Le crociate di Lotito-Lotita, tra memoriali lunghi e memoria corta

Lotito è un personaggio che fa discutere nel calcio: l'ultima perla del presidente della Lazio risale a dopo la sconfitta dei biancocelesti contro il Milan.

LotitoLotito
Articolo di Roberto Beccantini04/03/2024

Pur non essendo più minorenne da molte rate, Claudio Lotito «Lotita» continua a esercitare un fascino perverso. Ci vorrebbe il talento di Vladimir Nabokov per aggiornarci sui professori Humbert Humbert che non finivano di sbavare per lei, la Lolita del libro.

A gentile richiesta: questo è un Paese che non ha trattato per Aldo Moro ma per le imposte del suo club, sì. E poi Franco Carraro: ai bei dì di Calciopoli, al telefono incitava chi di dovere a fargli un piacere, perché la Lazio, bè, insomma, ci siamo capiti. Quindi, Silvio Berlusconi, il cui timor panico per un’eventuale retrocessione (della Lazio) produsse una visione dell’ordine pubblico casualmente vicina agli istinti della piazza.

Obietterete: è roba dell’età della pietra. Adesso, invece… Adesso, invece, un corno. Cappello alla cowboy, latino di scorta al posto della scorta, guerra totale ai Carpi e ai Frosinone che osano rompere gli zebedei. Senatore di Forza Italia, cresciuto con il Decreto crescita, sbocciato e bocciato, a 66 anni non teme confronti. È il classico presidente che, nel folgorante riassunto di Gabriele Romagnoli, indica le stelle ma poi fa marameo.

L’ultima di «Lotita» risale alla notte del 1° marzo, a Lazio-Milan 0-1 ancora caldissima, dopo che Marco Di Bello ne aveva combinate più di Carlo in Francia (ma Luca Pellegrini, più di entrambi). Di Bello: lo scrivo subito, per evitare «querele» da Cascais a Cesena, lo sbirro che alla seconda, in Juventus-Bologna, non colse il rigore di Samuel Iling-Junior su Dan Ndoye con la squadra di «Drago» Motta in vantaggio per 1-0, eccetera eccetera.

Di Bello, dunque. E «Lotita». Dalla «Gazzetta dello Sport» del 2 marzo: «Lazio violentata. Ora ci faremo valere. Superati tutti i limiti». Il termine che impugna a mo’ di pistola è «preposti»: gli organismi preposti, le autorità preposte, l’ente preposto. «Non uno che garantisca la terzietà». O la terza età?

Si farà valere. Lui, paladino da sempre di un «calcio moralizzato e didascalico». Lui, padrone dell’Aquila dal 20 luglio 2004. E dal 26 luglio 2011 al 7 luglio 2021, persino della Salernitana. Obiettivo, Gabriele Gravina: uomo di una volta, non più da svolta.

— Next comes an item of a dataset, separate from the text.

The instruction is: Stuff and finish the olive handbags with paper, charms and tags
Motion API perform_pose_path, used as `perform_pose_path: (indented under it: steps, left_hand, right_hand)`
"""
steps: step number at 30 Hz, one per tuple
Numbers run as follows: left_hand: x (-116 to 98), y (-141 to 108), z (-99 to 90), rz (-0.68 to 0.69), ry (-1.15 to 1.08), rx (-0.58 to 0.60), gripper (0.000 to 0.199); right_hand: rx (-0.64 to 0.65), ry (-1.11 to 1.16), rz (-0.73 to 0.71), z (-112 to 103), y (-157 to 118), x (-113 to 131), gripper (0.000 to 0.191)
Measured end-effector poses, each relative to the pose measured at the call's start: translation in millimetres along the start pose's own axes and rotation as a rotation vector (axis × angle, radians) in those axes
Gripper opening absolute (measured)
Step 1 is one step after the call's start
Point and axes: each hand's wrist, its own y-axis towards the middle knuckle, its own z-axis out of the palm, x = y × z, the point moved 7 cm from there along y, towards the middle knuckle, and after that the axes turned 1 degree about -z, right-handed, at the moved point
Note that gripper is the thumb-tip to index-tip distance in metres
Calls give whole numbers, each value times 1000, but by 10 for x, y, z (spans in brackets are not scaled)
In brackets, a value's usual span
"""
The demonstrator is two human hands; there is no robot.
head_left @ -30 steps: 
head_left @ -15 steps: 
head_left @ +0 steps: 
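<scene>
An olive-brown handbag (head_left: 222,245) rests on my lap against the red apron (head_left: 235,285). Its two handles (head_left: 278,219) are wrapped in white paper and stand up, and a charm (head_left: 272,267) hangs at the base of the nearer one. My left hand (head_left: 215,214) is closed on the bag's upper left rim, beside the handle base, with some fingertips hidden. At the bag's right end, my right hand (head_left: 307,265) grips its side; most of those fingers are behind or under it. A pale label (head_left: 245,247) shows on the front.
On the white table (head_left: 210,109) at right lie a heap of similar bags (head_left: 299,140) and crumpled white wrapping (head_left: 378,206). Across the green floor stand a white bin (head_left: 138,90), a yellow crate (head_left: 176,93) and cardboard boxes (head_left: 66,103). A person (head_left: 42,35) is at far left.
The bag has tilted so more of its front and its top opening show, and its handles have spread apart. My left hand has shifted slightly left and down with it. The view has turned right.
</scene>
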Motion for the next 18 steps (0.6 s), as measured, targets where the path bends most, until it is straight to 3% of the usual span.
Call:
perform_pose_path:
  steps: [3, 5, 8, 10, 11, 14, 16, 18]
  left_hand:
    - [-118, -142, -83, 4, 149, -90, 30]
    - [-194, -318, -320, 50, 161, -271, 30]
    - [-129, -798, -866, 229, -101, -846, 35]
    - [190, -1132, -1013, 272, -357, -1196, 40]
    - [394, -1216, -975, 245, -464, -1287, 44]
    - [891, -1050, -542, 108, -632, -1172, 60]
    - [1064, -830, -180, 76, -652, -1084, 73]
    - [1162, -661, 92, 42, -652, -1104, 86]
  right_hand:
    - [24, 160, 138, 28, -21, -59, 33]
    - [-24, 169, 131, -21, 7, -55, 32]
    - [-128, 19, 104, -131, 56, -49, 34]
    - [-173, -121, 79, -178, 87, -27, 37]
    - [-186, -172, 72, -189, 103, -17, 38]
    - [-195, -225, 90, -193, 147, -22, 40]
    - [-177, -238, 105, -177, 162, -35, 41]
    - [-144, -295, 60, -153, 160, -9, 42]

Naturalmente, non una parola sulla finale della Coppa Italia 2018-2019, vinta per 2-0 sull’Atalanta all’Olimpico, con gli antagonisti che, non meno della «Lotita» odierna, erano così furibondi da invocare il rogo per Luca Banti, lo sceriffo livornese trattato alla stregua di un Di Bello qualsiasi.

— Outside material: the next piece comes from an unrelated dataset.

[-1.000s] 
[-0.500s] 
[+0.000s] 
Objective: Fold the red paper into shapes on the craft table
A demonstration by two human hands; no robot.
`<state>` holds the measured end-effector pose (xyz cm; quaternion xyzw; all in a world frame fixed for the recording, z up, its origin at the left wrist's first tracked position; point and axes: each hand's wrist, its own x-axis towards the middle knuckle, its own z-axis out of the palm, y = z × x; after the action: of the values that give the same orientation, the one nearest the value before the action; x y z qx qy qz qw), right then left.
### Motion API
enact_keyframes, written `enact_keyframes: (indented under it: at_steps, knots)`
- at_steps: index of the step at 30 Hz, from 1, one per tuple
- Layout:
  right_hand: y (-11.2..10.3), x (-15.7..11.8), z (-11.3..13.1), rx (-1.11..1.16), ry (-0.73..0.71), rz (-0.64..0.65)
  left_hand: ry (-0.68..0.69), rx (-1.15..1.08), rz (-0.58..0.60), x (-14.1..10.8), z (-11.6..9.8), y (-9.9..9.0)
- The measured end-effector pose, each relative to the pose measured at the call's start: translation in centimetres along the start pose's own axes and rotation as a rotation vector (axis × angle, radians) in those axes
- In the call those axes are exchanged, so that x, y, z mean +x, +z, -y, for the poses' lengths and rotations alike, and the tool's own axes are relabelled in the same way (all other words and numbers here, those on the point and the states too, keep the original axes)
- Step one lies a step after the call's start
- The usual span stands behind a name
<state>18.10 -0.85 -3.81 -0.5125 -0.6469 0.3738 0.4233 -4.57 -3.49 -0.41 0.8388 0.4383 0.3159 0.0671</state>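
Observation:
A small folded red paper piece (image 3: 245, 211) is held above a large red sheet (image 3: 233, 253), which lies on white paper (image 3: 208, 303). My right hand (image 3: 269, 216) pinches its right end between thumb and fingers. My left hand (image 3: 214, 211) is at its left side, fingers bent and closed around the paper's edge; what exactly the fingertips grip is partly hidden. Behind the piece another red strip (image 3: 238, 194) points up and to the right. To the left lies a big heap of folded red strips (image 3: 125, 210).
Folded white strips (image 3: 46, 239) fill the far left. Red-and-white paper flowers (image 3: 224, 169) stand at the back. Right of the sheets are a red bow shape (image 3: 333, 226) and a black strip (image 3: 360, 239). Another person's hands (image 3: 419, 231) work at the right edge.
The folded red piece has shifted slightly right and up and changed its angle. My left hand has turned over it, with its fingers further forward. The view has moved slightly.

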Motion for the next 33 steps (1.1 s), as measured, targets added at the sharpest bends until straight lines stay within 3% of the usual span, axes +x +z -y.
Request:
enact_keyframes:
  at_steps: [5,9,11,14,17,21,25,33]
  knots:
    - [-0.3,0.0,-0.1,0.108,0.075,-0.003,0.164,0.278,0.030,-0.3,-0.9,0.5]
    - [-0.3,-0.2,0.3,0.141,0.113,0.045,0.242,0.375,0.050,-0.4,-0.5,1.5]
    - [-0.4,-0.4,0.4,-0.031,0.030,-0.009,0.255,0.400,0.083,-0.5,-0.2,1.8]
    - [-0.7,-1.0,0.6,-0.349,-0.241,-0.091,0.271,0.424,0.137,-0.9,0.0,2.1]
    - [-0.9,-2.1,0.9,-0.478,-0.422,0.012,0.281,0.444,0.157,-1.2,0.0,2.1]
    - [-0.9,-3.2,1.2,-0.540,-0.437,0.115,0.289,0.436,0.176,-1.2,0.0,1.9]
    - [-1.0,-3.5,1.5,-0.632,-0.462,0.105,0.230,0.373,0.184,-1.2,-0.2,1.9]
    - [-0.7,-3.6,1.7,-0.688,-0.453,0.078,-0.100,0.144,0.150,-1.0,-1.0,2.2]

Lotito-«Lotita» rimane di un’altra categoria. Non necessariamente migliore o (più) corretta. Di un’altra. Se non seduce, adesca: «Uno che fa l’arbitro dovrebbe sapere quando arrivare al punto di equilibrio o di rottura. Ora non ci sono le condizioni per trovare un punto d’incontro». Le celeberrime «convergenze parallele» sembrano bambole di un’infanzia lontana, bombole di una pubertà bruciata. La ciliegina sulla torta sarebbe stata, venerdì scorso, la Juventus al posto del Milan, la Vecchia Signora nei panni di Belzebù, di facile spaccio demagogico, ma non si può avere tutto, o tutti, a questo mondo: e Claudius lo sa.

In passato, ai tempi de «La Stampa», mi concesse un’intervista a tu per tu. Mi accolse nella sua aula magna. Giuro: le risposte che mi diede non riguardavano le mie domande, ma i lapilli eruttati dalle centomila telefonate che in un’oretta scarsa ricevette e gestì. È un italiano, un italiano vero, sanguigno, metà diavolo metà badessa, sospeso sul cornicione di un grammelot pittoresco e stregonesco: «Nel calcio mi ispiro al grande Manzoni. L’utile per scopo, il vero per soggetto, l’interessante per mezzo». E se la Lega è un coacervo di (Lorenzo) Casini, pazienza. «Sono come Lotito che ha cacciato i mercanti dal tempio», dicono che abbia detto (o dettato?) Gesù.